The excess can overload the proximal tubules and their ability to convert iron. As a result, intracellular iron accumulation may occur. Iron is a source of free electrons and can generate free radicals. These radicals can increase urine pH and cause metabolic acidosis, which further stresses and injures the renal cells (Kodadek et al., 2022). As a result, the entire renal system can collapse due to cell failure.
When the tubules cannot deal with excess myoglobin, the body starts the process known as systemic vasoconstriction. The tubules reabsorb water, increasing the concentration of the initial problem element within urine (Cabral et al., 2020). Renal tubules are obstructed by blockages through apoptosis in epithelial cells (Kodadek et al., 2022). This connects to forming free radicals from iron, increasing the chances of renal failure.

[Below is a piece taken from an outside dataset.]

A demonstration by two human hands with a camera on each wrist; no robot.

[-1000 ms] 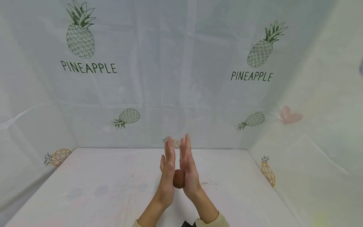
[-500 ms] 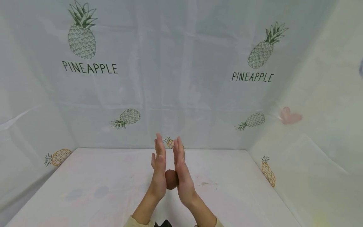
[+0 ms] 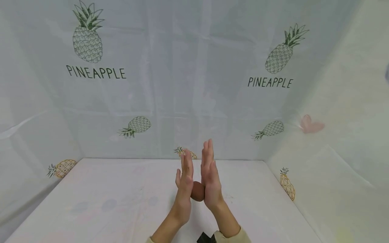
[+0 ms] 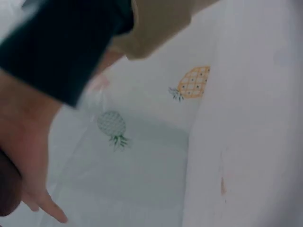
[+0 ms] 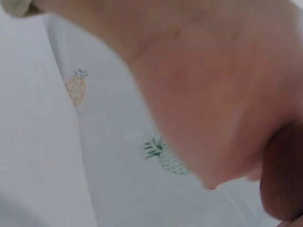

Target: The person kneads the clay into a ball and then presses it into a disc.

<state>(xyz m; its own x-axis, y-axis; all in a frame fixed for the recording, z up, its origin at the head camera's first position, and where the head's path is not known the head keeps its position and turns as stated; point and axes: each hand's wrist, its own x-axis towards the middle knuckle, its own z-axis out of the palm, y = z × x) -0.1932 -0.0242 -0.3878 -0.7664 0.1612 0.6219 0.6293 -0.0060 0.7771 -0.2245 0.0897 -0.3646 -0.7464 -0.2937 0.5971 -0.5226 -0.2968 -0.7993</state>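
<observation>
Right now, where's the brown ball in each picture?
Head: the brown ball is below centre, between the left hand and right hand.
Left wrist: brown ball at the lower left edge, partly cut off.
Right wrist: brown ball at the lower right edge, partly cut off.
Shared landmark: the pineapple-print sheet.

Brown against pale grey on my remote feed.

I see a plain brown, rounded ball (image 3: 198,191) — one shade throughout; beige cloth sleeves (image 3: 234,237); a dark blue-green wristband (image 4: 61,47); a pale grey sheet (image 3: 182,84) printed with green-outlined pineapples (image 3: 87,44), orange cross-hatched pineapples (image 3: 287,186) and a pink heart (image 3: 311,124) — plus a white tabletop (image 3: 121,179), faintly blotched blue and pink.
</observation>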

The final element contributing to the pathophysiology of rhabdomyolysis is potassium. It is produced during the muscle lysis and can enter the bloodstream due to damage. Excess of potassium is dangerous to the heart, as it can cause cardiotoxicity (Kodadek et al., 2022). The typical symptom of excess potassium is arrhythmia, which occurs due to potassium-induced ventricular fibrillation (Kodadek et al., 2022). Finally, calcium released from damaged muscle tissues as part of rhabdomyolysis can lead to hyperkalemia hypercalcemia, and also result in heart failure.
Prevention
The causes of rhabdomyolysis are not fully understood, so the potential for prevention is somewhat limited. Nevertheless, there are a few ways in which it is possible to reduce the risk of developing such a problem. First and foremost, it is recommended to modulate one’s physical activity. It is best to get used to the type of workload one is expected to do before performing it for extended periods.
Taking brief breaks and keeping oneself hydrated will also help prevent rhabdomyolysis (Kodadek et al., 2022). Finally, one should protect oneself from blunt injuries by utilizing proper equipment and watching one’s physical state before committing to work (Kodadek et al., 2022). Individuals within risk groups should also avoid hard labor when feeling ill.
Treatment
Treatment of rhabdomyolysis depends on the severity of the case. Most cases that are not reported can be improved upon by drinking fluids, resting, and cooling off. Moderate and severe cases, however, may require hospital admission (Cabral et al., 2020). Intravenous fluids must be administered into the blood flow to help remove the electrolytes and dangerous proteins (Cabral et al., 2020). In addition, the hospital staff will be able to monitor the patient for heart and kidney abnormalities, seizures, and high potassium levels and treat those accordingly.
Conclusion
Rhabdomyolysis is a disease that occurs when people receive blunt force trauma, overwork themselves, suffer from heat exhaustion, intoxication, and a multitude of other reasons. The condition has the potential to become dangerous and even deadly. To prevent it, individuals should avoid working in the heat for an extended period, as well as injuries and exposure. Rest, rehydration, and IV fluids may be used to treat the patient in light of severe cases.
References
Cabral, B., Edding, S. N., Portocarrero, J. D. R., & Lerma, E. V. (2020). Rhabdomyolysis. Dm Disease-a-month, 66(8). Web.
Kodadek, L. M., Carmichael, S. P., Seshadri, A. J., Pathak, A., Hoth, J., Appelbaum, R., Michetti, C. P., & Gonzalez, R. (2022). Rhabdomyolysis: An American association for the surgery of trauma critical care committee clinical consensus document. Trauma Surgery & Acute Care Open, 7(1). Web.
Stahl, K., Rastelli, E., & Schoser, B. (2020). A systematic review on the definition of rhabdomyolysis. Journal of Neurology, 267(4), 877–882. Web.